Top of COLLECTED DATA

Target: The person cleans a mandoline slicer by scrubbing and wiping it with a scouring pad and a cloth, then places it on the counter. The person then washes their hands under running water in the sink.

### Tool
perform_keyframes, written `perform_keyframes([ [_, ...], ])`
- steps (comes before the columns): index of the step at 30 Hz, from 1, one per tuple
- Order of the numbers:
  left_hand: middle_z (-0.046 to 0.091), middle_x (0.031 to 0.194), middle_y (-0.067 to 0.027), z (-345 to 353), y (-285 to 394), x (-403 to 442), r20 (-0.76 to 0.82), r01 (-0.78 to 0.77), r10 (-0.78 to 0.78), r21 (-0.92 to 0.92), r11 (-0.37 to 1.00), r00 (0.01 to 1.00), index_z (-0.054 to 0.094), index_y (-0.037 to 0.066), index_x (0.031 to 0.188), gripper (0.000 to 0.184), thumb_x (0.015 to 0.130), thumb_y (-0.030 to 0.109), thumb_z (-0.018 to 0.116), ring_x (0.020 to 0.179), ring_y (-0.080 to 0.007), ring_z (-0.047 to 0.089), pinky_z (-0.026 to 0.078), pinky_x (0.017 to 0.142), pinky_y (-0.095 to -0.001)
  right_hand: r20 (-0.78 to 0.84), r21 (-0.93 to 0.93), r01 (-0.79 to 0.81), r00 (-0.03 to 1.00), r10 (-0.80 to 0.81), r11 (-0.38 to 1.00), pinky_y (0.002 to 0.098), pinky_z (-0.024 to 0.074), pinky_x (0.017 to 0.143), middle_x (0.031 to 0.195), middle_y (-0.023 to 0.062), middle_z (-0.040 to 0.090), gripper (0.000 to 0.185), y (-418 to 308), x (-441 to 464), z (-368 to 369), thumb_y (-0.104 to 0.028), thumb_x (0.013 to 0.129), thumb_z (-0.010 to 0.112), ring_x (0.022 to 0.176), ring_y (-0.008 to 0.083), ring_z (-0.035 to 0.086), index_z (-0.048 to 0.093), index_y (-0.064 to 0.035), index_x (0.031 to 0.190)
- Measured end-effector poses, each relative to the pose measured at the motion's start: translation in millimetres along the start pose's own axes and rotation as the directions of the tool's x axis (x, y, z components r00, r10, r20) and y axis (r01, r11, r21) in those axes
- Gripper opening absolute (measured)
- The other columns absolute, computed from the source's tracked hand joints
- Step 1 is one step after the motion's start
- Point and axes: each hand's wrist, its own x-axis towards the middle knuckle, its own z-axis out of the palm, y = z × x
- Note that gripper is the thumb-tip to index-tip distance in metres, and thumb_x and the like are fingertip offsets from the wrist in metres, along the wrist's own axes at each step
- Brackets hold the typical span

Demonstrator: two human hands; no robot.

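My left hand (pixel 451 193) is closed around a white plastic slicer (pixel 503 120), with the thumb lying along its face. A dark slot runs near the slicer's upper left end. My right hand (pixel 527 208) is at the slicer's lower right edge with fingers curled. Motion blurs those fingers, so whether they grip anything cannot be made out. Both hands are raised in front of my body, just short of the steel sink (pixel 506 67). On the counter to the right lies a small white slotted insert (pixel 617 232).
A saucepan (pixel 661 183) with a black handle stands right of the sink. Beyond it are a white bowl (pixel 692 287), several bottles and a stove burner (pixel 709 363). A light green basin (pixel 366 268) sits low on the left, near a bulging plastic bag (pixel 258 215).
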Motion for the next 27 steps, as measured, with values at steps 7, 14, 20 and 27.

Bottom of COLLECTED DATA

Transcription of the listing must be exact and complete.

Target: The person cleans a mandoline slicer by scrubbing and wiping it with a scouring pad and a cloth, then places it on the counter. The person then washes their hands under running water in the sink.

### Tool
perform_keyframes, written `perform_keyframes([ [_, ...], ])`
- steps (comes before the columns): index of the step at 30 Hz, from 1, one per tuple
- Order of the numbers:
  left_hand: middle_z (-0.046 to 0.091), middle_x (0.031 to 0.194), middle_y (-0.067 to 0.027), z (-345 to 353), y (-285 to 394), x (-403 to 442), r20 (-0.76 to 0.82), r01 (-0.78 to 0.77), r10 (-0.78 to 0.78), r21 (-0.92 to 0.92), r11 (-0.37 to 1.00), r00 (0.01 to 1.00), index_z (-0.054 to 0.094), index_y (-0.037 to 0.066), index_x (0.031 to 0.188), gripper (0.000 to 0.184), thumb_x (0.015 to 0.130), thumb_y (-0.030 to 0.109), thumb_z (-0.018 to 0.116), ring_x (0.020 to 0.179), ring_y (-0.080 to 0.007), ring_z (-0.047 to 0.089), pinky_z (-0.026 to 0.078), pinky_x (0.017 to 0.142), pinky_y (-0.095 to -0.001)
  right_hand: r20 (-0.78 to 0.84), r21 (-0.93 to 0.93), r01 (-0.79 to 0.81), r00 (-0.03 to 1.00), r10 (-0.80 to 0.81), r11 (-0.38 to 1.00), pinky_y (0.002 to 0.098), pinky_z (-0.024 to 0.074), pinky_x (0.017 to 0.143), middle_x (0.031 to 0.195), middle_y (-0.023 to 0.062), middle_z (-0.040 to 0.090), gripper (0.000 to 0.185), y (-418 to 308), x (-441 to 464), z (-368 to 369), thumb_y (-0.104 to 0.028), thumb_x (0.013 to 0.129), thumb_z (-0.010 to 0.112), ring_x (0.022 to 0.176), ring_y (-0.008 to 0.083), ring_z (-0.035 to 0.086), index_z (-0.048 to 0.093), index_y (-0.064 to 0.035), index_x (0.031 to 0.190)
- Measured end-effector poses, each relative to the pose measured at the motion's start: translation in millimetres along the start pose's own axes and rotation as the directions of the tool's x axis (x, y, z components r00, r10, r20) and y axis (r01, r11, r21) in those axes
- Gripper opening absolute (measured)
- The other columns absolute, computed from the source's tracked hand joints
- Step 1 is one step after the motion's start
- Point and axes: each hand's wrist, its own x-axis towards the middle knuckle, its own z-axis out of the palm, y = z × x
- Note that gripper is the thumb-tip to index-tip distance in metres, and thumb_x and the like are fingertip offsets from the wrist in metres, along the wrist's own axes at each step
- Brackets hold the typical span

Demonstrator: two human hands; no robot.

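My left hand (pixel 451 193) is closed around a white plastic slicer (pixel 503 120), with the thumb lying along its face. A dark slot runs near the slicer's upper left end. My right hand (pixel 527 208) is at the slicer's lower right edge with fingers curled. Motion blurs those fingers, so whether they grip anything cannot be made out. Both hands are raised in front of my body, just short of the steel sink (pixel 506 67). On the counter to the right lies a small white slotted insert (pixel 617 232).
A saucepan (pixel 661 183) with a black handle stands right of the sink. Beyond it are a white bowl (pixel 692 287), several bottles and a stove burner (pixel 709 363). A light green basin (pixel 366 268) sits low on the left, near a bulging plastic bag (pixel 258 215).
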Motion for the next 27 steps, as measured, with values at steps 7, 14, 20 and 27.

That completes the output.